# Data excerpts
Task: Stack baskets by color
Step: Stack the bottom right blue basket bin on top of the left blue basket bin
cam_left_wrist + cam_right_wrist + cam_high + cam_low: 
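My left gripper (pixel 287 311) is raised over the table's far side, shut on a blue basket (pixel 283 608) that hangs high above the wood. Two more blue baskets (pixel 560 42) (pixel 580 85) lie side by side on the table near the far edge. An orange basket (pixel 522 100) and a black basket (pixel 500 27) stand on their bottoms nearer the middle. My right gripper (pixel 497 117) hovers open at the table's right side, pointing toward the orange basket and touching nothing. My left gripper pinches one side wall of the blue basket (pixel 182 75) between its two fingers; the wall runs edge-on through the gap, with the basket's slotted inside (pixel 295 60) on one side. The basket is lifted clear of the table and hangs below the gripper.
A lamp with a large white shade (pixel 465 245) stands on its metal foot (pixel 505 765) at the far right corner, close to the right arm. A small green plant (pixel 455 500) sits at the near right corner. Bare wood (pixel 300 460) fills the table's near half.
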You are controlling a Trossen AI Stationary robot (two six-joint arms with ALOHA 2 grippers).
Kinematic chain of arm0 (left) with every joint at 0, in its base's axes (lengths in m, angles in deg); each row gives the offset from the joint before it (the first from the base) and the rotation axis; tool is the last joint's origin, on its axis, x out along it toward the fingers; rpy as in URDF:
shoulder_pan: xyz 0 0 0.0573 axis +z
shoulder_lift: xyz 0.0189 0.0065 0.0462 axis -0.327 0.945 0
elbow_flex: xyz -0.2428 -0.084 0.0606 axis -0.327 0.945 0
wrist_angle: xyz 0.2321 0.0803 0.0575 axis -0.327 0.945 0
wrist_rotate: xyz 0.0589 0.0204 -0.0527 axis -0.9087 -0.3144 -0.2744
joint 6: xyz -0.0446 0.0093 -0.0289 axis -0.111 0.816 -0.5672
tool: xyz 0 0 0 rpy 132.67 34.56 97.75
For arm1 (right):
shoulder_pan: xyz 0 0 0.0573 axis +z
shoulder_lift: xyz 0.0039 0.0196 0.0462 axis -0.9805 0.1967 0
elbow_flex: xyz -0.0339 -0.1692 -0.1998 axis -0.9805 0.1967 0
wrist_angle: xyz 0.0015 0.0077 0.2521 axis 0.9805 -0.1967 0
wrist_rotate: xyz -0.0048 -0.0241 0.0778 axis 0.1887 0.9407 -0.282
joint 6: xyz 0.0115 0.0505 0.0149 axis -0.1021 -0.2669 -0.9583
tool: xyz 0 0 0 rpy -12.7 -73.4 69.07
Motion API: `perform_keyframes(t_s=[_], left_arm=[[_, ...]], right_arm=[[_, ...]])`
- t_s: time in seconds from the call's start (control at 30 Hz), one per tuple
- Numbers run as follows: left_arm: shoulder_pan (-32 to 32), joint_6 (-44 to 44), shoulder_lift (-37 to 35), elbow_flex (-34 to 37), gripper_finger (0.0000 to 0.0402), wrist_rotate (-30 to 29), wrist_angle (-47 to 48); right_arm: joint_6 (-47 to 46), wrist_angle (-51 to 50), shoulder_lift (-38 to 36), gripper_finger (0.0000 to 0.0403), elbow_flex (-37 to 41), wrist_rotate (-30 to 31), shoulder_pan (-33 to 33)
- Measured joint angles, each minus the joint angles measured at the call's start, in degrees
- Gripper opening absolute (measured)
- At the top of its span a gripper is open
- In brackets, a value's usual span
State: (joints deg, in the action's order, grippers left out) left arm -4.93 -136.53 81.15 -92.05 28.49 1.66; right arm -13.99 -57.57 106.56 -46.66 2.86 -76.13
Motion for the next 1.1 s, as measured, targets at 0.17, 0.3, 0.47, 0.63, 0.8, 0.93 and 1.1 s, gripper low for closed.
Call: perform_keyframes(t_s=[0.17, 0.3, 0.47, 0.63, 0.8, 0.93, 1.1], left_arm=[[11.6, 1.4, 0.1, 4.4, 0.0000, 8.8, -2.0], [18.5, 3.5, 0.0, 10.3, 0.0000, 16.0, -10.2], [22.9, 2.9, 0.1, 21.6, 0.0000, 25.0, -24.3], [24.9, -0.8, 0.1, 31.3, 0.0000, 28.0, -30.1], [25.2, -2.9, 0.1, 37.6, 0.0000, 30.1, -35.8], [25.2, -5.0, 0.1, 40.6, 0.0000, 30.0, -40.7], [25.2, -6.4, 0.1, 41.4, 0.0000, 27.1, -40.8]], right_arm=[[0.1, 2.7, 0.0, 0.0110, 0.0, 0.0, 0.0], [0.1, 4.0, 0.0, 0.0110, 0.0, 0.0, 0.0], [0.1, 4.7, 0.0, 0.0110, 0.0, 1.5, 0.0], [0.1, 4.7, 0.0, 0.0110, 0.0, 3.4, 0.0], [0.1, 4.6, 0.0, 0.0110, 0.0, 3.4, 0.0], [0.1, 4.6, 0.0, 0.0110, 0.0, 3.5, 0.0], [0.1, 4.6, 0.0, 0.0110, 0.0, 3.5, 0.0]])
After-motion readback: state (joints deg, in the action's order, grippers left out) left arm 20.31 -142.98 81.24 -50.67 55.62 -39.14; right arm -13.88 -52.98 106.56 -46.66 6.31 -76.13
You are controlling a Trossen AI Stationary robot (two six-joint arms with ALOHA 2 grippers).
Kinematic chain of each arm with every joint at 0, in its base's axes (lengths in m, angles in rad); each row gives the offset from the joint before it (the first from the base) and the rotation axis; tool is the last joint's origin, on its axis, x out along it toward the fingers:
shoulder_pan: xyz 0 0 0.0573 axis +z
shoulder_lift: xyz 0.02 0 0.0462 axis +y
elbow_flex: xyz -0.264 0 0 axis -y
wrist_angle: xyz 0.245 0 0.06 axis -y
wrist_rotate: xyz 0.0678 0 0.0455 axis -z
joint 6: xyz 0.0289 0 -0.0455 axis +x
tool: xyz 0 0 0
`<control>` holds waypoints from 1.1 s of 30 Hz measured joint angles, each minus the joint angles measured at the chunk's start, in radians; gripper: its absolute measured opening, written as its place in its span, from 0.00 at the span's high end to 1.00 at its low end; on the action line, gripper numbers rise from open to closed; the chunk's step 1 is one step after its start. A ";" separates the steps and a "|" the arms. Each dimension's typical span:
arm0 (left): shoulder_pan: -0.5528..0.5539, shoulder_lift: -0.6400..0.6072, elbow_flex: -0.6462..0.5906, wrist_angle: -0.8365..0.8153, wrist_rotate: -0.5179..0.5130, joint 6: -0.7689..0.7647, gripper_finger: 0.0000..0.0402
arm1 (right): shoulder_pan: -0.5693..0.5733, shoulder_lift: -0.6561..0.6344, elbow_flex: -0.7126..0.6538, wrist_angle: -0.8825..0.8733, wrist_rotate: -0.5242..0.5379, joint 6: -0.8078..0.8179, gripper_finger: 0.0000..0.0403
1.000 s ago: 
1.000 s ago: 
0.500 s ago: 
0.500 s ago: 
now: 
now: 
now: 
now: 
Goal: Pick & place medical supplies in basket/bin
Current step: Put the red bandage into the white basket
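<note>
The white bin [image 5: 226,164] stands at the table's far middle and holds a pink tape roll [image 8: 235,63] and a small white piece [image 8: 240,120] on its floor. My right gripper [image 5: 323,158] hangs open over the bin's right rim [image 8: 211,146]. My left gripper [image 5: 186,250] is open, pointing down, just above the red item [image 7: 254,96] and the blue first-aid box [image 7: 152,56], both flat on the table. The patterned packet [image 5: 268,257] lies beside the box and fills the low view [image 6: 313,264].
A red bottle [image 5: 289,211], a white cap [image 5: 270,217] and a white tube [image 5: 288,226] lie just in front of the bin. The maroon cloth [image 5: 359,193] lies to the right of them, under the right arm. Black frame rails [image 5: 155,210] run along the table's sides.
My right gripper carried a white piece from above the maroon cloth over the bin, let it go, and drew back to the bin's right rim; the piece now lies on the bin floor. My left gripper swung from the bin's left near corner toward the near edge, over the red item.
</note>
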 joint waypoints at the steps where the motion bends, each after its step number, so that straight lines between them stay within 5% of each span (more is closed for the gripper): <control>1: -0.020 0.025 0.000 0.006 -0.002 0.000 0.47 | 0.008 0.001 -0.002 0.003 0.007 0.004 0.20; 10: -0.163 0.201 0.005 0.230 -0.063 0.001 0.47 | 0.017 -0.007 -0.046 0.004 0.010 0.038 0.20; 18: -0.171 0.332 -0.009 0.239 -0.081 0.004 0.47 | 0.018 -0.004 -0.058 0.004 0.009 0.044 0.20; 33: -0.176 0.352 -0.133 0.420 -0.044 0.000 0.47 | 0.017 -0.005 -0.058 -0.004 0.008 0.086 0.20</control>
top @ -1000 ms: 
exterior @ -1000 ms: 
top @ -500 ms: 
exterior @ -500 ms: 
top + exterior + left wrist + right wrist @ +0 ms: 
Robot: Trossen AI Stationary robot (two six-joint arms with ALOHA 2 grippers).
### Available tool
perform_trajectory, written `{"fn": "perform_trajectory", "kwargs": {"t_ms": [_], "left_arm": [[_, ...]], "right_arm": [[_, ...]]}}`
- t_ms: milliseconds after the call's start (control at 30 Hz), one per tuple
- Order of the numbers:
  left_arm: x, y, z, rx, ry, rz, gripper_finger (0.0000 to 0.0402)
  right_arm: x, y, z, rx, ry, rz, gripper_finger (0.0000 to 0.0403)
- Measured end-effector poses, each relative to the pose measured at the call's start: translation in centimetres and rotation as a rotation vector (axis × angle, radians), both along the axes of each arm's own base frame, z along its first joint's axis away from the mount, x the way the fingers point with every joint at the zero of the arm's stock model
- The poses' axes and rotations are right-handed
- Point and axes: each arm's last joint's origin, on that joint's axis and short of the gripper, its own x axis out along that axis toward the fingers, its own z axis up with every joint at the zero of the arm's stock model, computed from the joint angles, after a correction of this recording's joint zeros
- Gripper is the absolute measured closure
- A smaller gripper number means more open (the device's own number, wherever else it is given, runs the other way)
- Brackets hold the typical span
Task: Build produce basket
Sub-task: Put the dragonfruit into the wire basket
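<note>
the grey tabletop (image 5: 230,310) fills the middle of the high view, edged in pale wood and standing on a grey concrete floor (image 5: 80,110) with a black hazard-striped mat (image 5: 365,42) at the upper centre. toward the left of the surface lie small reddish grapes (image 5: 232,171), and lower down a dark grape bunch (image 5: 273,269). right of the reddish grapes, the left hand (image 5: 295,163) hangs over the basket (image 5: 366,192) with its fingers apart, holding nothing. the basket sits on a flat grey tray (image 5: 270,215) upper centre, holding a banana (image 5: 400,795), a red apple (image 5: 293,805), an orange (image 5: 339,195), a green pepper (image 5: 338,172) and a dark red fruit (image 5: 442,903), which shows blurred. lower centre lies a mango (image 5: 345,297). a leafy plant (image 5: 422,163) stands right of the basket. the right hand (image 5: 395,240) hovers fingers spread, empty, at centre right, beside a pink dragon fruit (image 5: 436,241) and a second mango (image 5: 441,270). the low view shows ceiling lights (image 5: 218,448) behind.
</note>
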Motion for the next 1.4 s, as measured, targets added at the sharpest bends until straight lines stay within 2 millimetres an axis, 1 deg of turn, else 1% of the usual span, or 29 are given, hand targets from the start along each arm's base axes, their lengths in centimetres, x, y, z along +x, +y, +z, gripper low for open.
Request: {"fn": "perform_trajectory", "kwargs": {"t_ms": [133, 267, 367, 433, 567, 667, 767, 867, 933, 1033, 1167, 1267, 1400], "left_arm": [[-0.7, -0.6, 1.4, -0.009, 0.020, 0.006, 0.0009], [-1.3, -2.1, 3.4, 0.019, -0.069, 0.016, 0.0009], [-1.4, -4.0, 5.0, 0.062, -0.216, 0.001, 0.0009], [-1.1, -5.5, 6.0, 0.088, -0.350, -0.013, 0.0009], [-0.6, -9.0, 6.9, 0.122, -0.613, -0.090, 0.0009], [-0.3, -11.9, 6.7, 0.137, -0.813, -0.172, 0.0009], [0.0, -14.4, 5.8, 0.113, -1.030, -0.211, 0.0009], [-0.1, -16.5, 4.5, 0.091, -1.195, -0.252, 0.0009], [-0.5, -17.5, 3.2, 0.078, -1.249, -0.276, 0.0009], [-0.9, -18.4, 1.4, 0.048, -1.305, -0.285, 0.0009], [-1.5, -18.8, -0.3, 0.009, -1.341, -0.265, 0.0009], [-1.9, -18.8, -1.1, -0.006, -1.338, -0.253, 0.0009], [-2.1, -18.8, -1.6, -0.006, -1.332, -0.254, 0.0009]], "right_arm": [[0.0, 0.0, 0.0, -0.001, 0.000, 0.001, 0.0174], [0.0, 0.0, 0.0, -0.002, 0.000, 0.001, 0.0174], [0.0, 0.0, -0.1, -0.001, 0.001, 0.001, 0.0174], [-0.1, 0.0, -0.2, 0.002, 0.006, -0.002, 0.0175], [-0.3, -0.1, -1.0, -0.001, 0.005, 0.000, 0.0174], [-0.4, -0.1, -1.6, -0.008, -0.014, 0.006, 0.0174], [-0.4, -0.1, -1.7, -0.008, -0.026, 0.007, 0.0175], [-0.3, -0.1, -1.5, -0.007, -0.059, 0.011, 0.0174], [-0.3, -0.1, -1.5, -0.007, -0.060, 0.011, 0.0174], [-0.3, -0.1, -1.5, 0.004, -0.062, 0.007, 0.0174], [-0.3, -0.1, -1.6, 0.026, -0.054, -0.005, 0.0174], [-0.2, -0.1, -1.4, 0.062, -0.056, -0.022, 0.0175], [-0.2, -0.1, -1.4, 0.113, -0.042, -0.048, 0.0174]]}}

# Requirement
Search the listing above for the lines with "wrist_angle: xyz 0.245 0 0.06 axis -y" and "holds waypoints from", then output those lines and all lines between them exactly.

# Solution to this task
wrist_angle: xyz 0.245 0 0.06 axis -y
wrist_rotate: xyz 0.0678 0 0.0455 axis -z
joint 6: xyz 0.0289 0 -0.0455 axis +x
tool: xyz 0 0 0
`<control>` holds waypoints from 1.1 s of 30 Hz measured joint angles, each minus the joint angles measured at the chunk's start, in radians; gripper: its absolute measured opening, written as its place in its span, from 0.00 at the span's high end to 1.00 at its low end; on the action line, gripper numbers rise from open to closed; the chunk's step 1 is one step after its start. A ";" separates the steps and a "|" the arms. Each dimension's typical span:

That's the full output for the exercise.